All of the following must be true about it:
• It has to be a creature card with companion.
• Your card can't use any other mechanics from Ikoria (keyword counters, cycling, mutate).
• Its color identity must contain all the colors in the color identity of your Round 1 card (but it can contain more).
• Its creature types must include all those you used in Round 2 (but it can include more).
• Its converted mana cost must be equal to or greater than your card from Round 3.

[...]

Ryder (B, Turtle Ninja Mutant, CMC >= 4)
Emphasis mine.

I am sorry, but I do not see it. If the challange was to design something with a five-color identity, would Golos, Tireless Pilgrim or Ramos, Dragon Engine violate its spirit? Like previous people said, color identity is a much broader term then just casting cost. One could even ask on the commander board whether hybrid mana collides with the color identity of one of its components on some philosophical level and - besides reinvigorating the long-held debate about hybrid mana - I sincerly doubt that there would be anyone to question the black color identity of Ryder's submission.
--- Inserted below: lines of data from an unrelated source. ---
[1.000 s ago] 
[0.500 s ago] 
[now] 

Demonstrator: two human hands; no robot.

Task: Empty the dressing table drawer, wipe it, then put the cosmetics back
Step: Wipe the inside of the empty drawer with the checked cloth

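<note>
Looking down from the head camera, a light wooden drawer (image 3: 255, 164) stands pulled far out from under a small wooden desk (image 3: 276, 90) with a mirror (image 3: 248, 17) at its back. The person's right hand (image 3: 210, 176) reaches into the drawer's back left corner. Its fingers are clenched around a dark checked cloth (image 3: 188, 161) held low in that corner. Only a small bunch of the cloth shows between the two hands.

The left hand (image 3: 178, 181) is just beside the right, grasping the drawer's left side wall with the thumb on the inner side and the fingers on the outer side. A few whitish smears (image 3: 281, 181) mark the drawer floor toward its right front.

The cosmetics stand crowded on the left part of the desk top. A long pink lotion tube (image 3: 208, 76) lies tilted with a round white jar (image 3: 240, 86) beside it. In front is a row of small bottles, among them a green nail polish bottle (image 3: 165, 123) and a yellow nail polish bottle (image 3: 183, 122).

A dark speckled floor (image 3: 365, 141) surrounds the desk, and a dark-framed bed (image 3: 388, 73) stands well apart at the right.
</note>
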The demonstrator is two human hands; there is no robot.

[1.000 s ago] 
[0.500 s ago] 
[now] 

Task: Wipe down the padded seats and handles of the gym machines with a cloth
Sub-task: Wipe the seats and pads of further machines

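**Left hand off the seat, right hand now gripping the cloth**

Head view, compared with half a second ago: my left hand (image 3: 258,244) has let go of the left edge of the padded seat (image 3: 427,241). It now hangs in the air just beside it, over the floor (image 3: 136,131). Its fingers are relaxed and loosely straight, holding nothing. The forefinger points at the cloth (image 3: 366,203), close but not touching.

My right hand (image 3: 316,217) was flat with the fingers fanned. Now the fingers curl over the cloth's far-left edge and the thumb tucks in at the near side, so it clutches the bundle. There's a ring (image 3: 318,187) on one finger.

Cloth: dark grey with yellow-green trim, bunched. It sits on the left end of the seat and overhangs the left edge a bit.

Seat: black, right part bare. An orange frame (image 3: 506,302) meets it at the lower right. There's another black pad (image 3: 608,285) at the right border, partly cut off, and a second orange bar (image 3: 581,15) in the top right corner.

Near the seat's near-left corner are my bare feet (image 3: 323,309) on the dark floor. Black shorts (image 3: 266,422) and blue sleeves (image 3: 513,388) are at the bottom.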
I could see an argument that if any submission would use changeling, then it would violate the spirit of the third requirement, but - while it did not happened - one could make an activated ability cost, adding off-color mana or creating something akin to Edgewalker, except mentioning colored cost not appearing in its own cost and the submitting player would have no reason to assume that it somehow confilcts with "spirit" of color identity. Because, in my humble opinion, it does not. If the intention behind the second requirement was to see specific mana cost, then it should state about mana cost.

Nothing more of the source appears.